March 2011, Vol. 238 No. 3

Thomas Beuker, Dr. Stephen Brockhaus and Dr. Hubert Lindner, ROSEN, Lingen, Germany

Mechanical damage, corrosion and cracking are common threats affecting both liquid and gas pipelines. However, there are significant differences in the manifestations and frequency of these threats depending on the nature of the medium transported.

Whereas stress corrosion cracking (SCC) is by no means limited to one type of pipeline, a conclusive body of evidence shows that it predominantly poses a threat to gas pipelines 1. Similarly, top of the line corrosion (TLC), i.e. droplets of condensed gas leading to colonies of pitting corrosion, is hardly found in liquid lines but constitutes a considerable risk for gas lines 2. To complicate matters further, tool behavior, notably in terms of traveling speed, is more complex and problematic in pipelines used to transport gaseous products where specialized tool configurations are required to accommodate the pipeline’s specific flow and pressure conditions.

In order to reach the universal goal of any in-line inspection (ILI) of reliably and accurately determining the state of the asset, two basic conditions must be met. First, by making allowance for the flow and pressure conditions within the line, a smooth and controlled tool passage must be achieved to ensure optimal data collection. Second, the inspection tool must be fitted with adequate technology to ensure that the specific threats posed to gas pipelines such as SCC and TLC are consistently detected. Provided that these two basic conditions are met, knowledgeable and experienced analysts can then successfully overcome the specific issues associated with the in-line inspection of gas pipelines.

Cruise Control
Let us now consider cruise control: traveling slowly in a fast-flowing environment. Tool speed tends to be relatively constant in pipelines with liquid service for two reasons. Due to the incompressible behavior of liquids, product flow in the vicinity of the tool is identical to the speed of the tool itself. In addition, the inertial mass of the liquid prevents rapid changes in the speed profile. It is because these stabilizing factors are absent that tool speed is more difficult to control in gas pipelines. More specifically, because gas is compressible, gas pressure changes occur slowly, meaning that physical characteristics such as weld protrusions, wall-thickness changes, installations and even the inertial mass of the inspection tool itself all contribute to tool speed fluctuations.

However, to obtain precise and dependable inspection results, constant run speeds are indispensable. Given the current state of sensor design and capabilities, the ideal velocity range for ILI tools is now considered to be 1 – 5 m/s (2-11 mph). Since the speed in many gas transportation pipelines is significantly higher (up to 15 m/s (34 mph), speed control devices must ensure a difference in speed between the fast-flowing product and the slowly traveling inspection tool.

Speed reduction is achieved by equipping ILI tools with an active bypass valve (Figure 1).
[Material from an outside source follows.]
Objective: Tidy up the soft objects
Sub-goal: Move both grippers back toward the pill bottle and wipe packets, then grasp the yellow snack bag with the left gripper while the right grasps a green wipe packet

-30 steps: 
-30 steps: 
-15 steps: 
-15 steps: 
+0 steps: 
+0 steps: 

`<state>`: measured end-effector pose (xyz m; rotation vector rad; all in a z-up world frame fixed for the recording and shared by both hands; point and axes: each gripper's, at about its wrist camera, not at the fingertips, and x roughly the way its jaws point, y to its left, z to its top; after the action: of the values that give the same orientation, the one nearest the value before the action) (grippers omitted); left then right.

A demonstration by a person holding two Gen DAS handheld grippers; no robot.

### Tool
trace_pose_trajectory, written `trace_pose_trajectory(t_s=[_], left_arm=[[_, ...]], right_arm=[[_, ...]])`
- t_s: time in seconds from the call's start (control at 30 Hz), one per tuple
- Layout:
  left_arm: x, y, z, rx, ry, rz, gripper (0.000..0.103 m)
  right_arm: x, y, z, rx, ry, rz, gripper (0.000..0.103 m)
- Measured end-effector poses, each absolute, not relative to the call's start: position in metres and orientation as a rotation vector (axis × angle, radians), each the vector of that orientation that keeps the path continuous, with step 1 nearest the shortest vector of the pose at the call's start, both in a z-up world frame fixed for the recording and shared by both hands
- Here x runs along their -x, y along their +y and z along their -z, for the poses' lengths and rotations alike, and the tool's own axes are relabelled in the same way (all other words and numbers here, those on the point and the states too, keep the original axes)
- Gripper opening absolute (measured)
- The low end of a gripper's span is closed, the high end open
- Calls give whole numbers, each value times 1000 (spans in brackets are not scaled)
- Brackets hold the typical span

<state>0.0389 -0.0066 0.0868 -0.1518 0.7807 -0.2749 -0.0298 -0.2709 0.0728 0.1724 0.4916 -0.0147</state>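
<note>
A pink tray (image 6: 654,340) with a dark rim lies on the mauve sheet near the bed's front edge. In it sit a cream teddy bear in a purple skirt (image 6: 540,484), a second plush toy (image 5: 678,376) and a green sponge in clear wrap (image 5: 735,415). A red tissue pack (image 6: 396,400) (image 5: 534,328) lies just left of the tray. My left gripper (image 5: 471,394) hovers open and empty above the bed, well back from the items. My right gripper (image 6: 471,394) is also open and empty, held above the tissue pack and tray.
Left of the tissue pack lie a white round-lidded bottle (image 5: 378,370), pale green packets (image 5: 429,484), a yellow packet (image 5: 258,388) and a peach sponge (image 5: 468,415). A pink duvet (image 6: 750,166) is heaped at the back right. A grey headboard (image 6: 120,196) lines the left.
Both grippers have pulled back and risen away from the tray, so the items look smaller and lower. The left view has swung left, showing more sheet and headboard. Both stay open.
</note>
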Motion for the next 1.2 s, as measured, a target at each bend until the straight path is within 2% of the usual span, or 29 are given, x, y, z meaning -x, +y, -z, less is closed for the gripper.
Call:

Because this valve allows the gas in the pipeline to flow at a higher speed than the tool, assets can be inspected without the need for a substantial reduction in production rates, leading to significant inspection cost reductions. How exactly does the bypass system work? The maximum speed difference between the gas flow and the inspection tool largely depends on the available cross sectional area of the bypass system. Essentially, if the tool is to slow down, more product is allowed to flow through the bypass valve. Conversely, the valve aperture is made smaller or closed completely to create more back pressure if the tool is to pick up speed.

Let us look now at overcoming speed fluctuations despite varying differential pressures. The second function of the speed control unit in addition to maintaining a predefined inspection velocity irrespective of gas flow velocity is to diminish temporary speed fluctuations caused by varying differential pressures across the tool. To achieve this aim, sensors constantly measure the actual velocity as well as the differential pressure. On the basis of these measurements, the valve position is then adjusted intelligently to offset variations in velocity to the greatest extent possible. For this purpose, a specific algorithm was developed based on a series of tool behavior simulations 3.

To demonstrate the efficiency of this control algorithm, two separate pipeline runs were conducted, as shown in Figure 2. Whereas no speed control was used in the first run (shown in blue in the graph), the second run involved active speed control. The two deflections in the graph represent strong speed fluctuations: in each case, the tool came to a complete standstill due to an installation. Back pressure was then built up until the tool accelerated to a very high rate.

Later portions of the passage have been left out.